Aber man ist auch findig in diesen Zeiten, und so wird den Bewohnern drei Mal wöchentlich eine Morgengymnastik angeboten. Kontaktlos, und das heißt, dass die Physiotherapeutin Fridoline Kirchmayr an jeder Fassadenseite der beiden Hochhäuser jeweils 20 Minuten lang "vorturnt" — und die Bewohnerinnen und Bewohner auf ihren Balkonen mitmachen können. "Das Rathsberger Stift hat sofort mitgemacht und alle nötigen medialen Werkzeuge zur Verfügung gestellt. Da macht mir mein Beruf als Physiotherapeutin wieder Spaß!", berichtet Kirchmayr, der ansonsten wie alle ihrer Kolleginnen und Kollegen durch die Kontakt-Beschränkungen die Aufträge weggebrochen sind.

Corona trotzen: 98-Jährige gibt Balkonkonzerte in Erlangen

Mit unglaublich viel Freude ist die dynamische Frau als Vorturnerin bei der Sache. "Winkt euch zu! Ihr seid nicht allein! Hüfte links, rechts. Und nun die Beine bewegen!" Aus der Verstärkerbox schallt dazu Schlager und Evergreens wie "Schöner fremder Mann" von Connie Francis zu hören.

Und weil Musik beträchtlich zur Lebensfreude beiträgt, spielt dann eben Maria Baumann von ihrem Balkon herab noch ein paar Lieder mit ihrer Mundharmonika und animiert die anderen zum Singen.

Aus dem Gedächtnis spielt sie, alte Volkslieder, frei nach Gehör — in ihrer Kindheit sei in ihrer Familie viel musiziert worden, erzählt sie, "das bleibt so ein bisschen". Geboren ist Maria Baumann in Ostpreußen, dort hatte ihre Familie einen großen Bauernhof. Nach dem Krieg floh sie vor den Russen, wie sie sagt, mit ihrem Mann, mit dem sie 72 Jahre lang verheiratet war und der vor drei Jahren verstarb, zu den Schwiegereltern nach Erlangen.

Ihren 98. Geburtstag hat sie mit ihren vier Kindern, Schwiegerkindern, acht Enkeln und sieben Urenkeln gefeiert. Der 99. wird wohl eher still ausfallen. Aber sie hat ein klares Ziel: "Ich möchte noch meinen 100. Geburtstag feiern", sagt sie. "Wir passen auf", sagt sie in Hinblick auf das gefährliche Coronavirus. Damit sie fit bleibt, betreibt sie eifrig Gymnastik.

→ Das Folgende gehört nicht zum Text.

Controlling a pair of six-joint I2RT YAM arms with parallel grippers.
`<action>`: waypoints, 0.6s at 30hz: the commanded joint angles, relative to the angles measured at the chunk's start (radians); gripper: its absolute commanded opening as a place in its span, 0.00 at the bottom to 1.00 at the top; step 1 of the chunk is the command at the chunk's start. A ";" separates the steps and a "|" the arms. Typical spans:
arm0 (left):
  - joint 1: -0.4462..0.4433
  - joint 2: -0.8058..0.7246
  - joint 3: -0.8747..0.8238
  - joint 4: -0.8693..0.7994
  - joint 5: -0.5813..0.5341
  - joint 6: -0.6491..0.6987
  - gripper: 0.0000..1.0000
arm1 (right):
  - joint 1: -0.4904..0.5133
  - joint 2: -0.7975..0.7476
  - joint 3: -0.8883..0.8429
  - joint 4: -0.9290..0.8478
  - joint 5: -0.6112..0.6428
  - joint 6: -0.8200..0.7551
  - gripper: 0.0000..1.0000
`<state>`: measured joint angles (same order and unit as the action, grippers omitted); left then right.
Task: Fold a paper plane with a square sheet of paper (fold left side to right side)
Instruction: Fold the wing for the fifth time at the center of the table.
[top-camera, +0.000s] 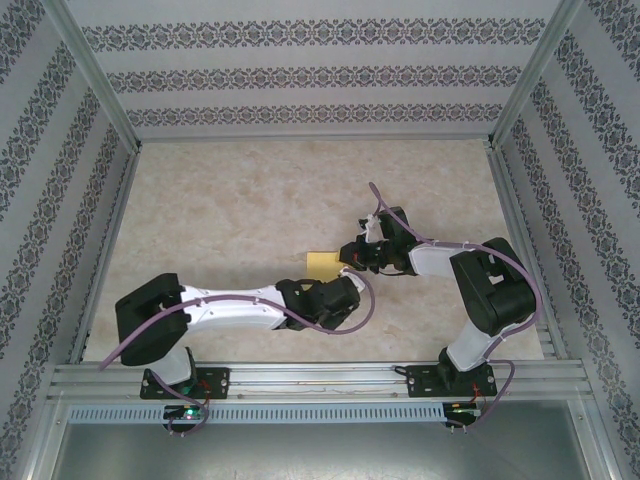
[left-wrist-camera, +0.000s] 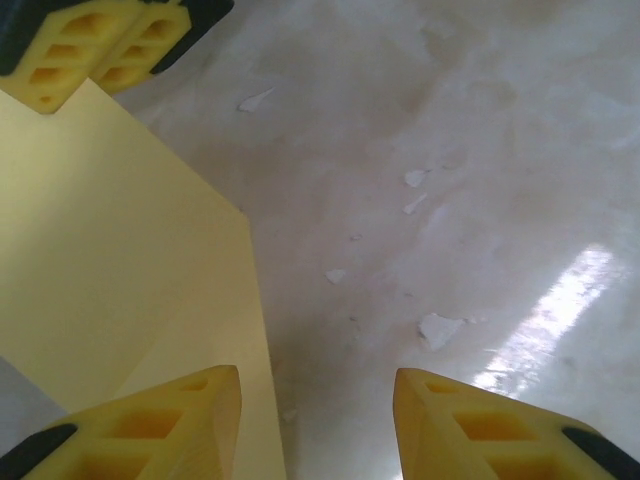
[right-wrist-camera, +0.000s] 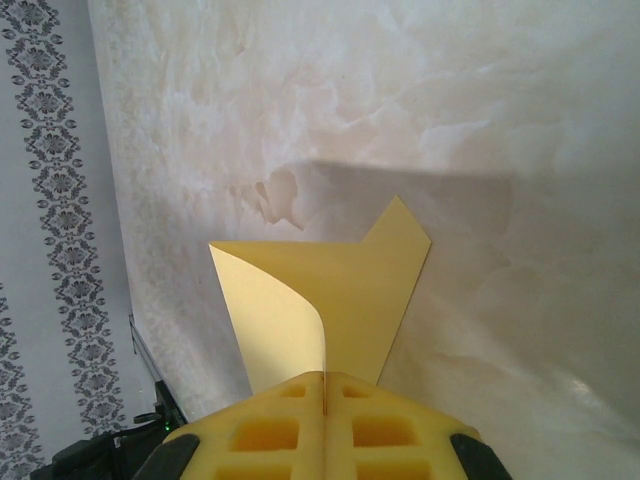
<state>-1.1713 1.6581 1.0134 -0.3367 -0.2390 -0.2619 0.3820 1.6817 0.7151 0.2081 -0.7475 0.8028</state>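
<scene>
My right end effector (right-wrist-camera: 325, 400) is clenched on the square sheet of paper (right-wrist-camera: 340, 290). Its two pads are pressed together, with the near edge of the yellow sheet pinched between them. From that pinch the paper rises in a soft curl, while the far part lies flat on the surface (left-wrist-camera: 450, 150). I judge I hold it this way so the lifted flap can be carried across for the side-to-side fold without dragging the rest.

My left end effector (left-wrist-camera: 315, 425) is released, its fingers apart and nothing between them. It hangs low over the sheet's straight edge, one finger above the yellow paper and the other above bare marble-patterned surface. I take this as readiness to press the sheet down or steady it while my right side does the folding.

From above, the sheet sits near the middle of the surface, between my two end effectors. One far corner juts out as a small point, so some creasing is already there. No container is part of this; the paper rests straight on the surface, among a few white flecks (left-wrist-camera: 438, 328).
</scene>
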 joint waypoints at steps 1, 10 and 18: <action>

"Ich habe mein Leben lang Sport getrieben", sagt sie. "Das ist wie ein Zwang." Jeden Abend macht sie Übungen auf dem Teppich, im Bett ist vor dem Einschlafen noch mal "Beine treten" dran. Und dann kommt jetzt noch die Gymnastik auf dem Balkon dazu. "Ich kann’s noch, ich bin noch beweglich", sagt sie und klingt ganz zufrieden dabei. Für’s Balkonkonzert hat sie einen Mitmusiker gefunden. Herbert Burkholz, 95, stimmt gern mit ein. Zufriedenheit also auf allen Seiten. Bloß das regelmäßige Skatspiel in einer Gaststätte in Bruck — das geht Maria Baumann doch ab.

"Möchten Sie was hören?", fragt sie dann noch. Und stimmt mit der Mundharmonika eine Melodie an. "Muss i denn zum Städtele hinaus . . .". Eine Gratiszugabe gibt es auch: "Am Brunnen vor dem Tore". Diesmal am Telefon, bald wieder auf dem Balkon.